Starting in 2016, the Wyoming Department of Education (WDE) and the SBE made four attempts to promulgate rules by stipulating that the graduation requirements were already the high school standards contained in Chapter 10 rules. Chapter 10 is a collection of state standards for the nine content areas where standards now exist. These include: English/language arts, mathematics, science, social studies, health, physical education, fine and performing arts, career and technical education, and foreign language. (A 10th content area — computer science — was added by the Legislature in 2018.) In each of those four consecutive tries, the Legislative Service Office did not support approving the proposed rules, and were ultimately rejected by Governor Matt Mead.

After the fourth rejection, the SBE sent a series of questions to Attorney General Peter K. Michael, that asked for clarification about the legislative requirement to establish rules governing graduation requirements. The issues raised by the state board were so complex that the attorney general’s opinion took four months to respond. During the interim session (the time between two legislative sessions), the Joint Education Committee asked Special Assistant Attorney General Michael O’Donnell to assist the SBE and the WDE in framing new rules.

Ultimately, the statutory and constitutional provisions for graduation requirements were such that the board had to establish parameters that were both uniform and flexible.

Uniformity would allow students from Sundance High School to receive the same high-quality education as those who attend Laramie High. Flexibility would allow trustees in Powell to set graduation requirements that were fundamentally different from those in Saratoga. It was extremely challenging for the WDE and the SBE to craft rules that would be both uniform and flexible.

O’Donnell asked the state board coordinator to convene a committee that would represent the most affected constituencies. One might think that this would include high school students and their parents, but the groups who set high school graduation requirements are largely district superintendents and curriculum directors, approved by the local board of trustees. Executive directors from the Wyoming Association of School Administrators and Wyoming Curriculum Directors Association suggested representatives to serve on the committee. Additional representatives came from the Attorney General’s office, the WDE, the SBE, and the Governor’s office. Input from the Governor’s office was key because at the end of the process, if the Governor disagrees with the proposed revisions to the rules, they are not signed and do not become law.
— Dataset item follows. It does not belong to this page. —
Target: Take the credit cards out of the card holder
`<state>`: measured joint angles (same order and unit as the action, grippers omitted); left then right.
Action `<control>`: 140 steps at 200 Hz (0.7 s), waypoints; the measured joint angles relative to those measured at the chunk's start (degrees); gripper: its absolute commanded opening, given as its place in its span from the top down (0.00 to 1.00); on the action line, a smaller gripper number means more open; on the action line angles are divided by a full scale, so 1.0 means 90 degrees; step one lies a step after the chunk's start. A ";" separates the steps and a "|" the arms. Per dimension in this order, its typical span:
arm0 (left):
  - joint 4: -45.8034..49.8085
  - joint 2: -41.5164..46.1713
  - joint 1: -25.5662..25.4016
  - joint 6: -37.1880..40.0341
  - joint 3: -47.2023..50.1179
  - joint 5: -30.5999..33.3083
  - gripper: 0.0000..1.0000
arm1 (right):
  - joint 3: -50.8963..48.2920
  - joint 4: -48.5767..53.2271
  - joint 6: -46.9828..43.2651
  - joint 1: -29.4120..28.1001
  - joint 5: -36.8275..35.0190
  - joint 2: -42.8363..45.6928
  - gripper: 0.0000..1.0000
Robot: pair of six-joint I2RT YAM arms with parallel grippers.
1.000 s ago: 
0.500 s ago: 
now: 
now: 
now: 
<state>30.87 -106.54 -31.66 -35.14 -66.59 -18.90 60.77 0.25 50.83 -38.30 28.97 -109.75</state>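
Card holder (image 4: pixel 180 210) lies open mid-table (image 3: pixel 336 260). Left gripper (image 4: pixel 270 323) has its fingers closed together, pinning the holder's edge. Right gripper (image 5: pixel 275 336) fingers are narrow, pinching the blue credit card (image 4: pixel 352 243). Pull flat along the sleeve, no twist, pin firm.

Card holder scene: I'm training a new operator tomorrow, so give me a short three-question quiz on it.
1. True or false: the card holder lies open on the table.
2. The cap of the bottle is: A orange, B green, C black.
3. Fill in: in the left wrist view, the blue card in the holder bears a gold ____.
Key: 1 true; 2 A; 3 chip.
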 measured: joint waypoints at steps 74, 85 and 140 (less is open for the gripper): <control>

The presence of the curriculum directors representatives was important because curriculum directors are typically responsible for bundling state standards into curriculum units that teachers utilize to teach to the many state standards at the high school level.

This group met four times to review the response from the Attorney General and to discuss finding the “Occam’s Razor” – the simplest solution tends to be the right one – that might achieve the balance between uniformity and flexibility in graduation requirements. To avoid unnecessary complexity, the group based its work on the typical Wyoming high school student. Challenging cases, like the diploma requirements for special education students or assessing proficiency on state standards for transfer students, were not considered. Fortunately, Dr. Julie Magee, the WDE Accountability Director, offered to draft the initial rules.

Ultimately, the solution reached requires school districts to assure they provide all high school students multiple opportunities to learn all the state standards during their high school journey. That does not mean that all high school students are required to learn the physics standards or the art standards. Rather, if they decided to take physics or art, they would find curriculum addressing the standards set for those subject areas in Chapter 10.

The assurance that every high school in Wyoming delivers all the state standards somewhere in the curriculum meets the uniformity requirement. The ability for school districts to bundle standards into curriculum units that make sense for students in their high schools meets the flexibility requirement.

Another facet of state law requires the WDE and SBE to review the standards alignment and district assessment system every five years. Taken together, these three agreements formed the basis of the new Chapter 31 rules.

In the end, collaboration triumphed over complexity since different institutions, agencies, and associations all worked together to find a compromise that balanced uniformity and flexibility. At its May meeting, the SBE voted to promulgate the rules, and following a public comment period, Governor Mead signed and approved the rules on August 15, 2018.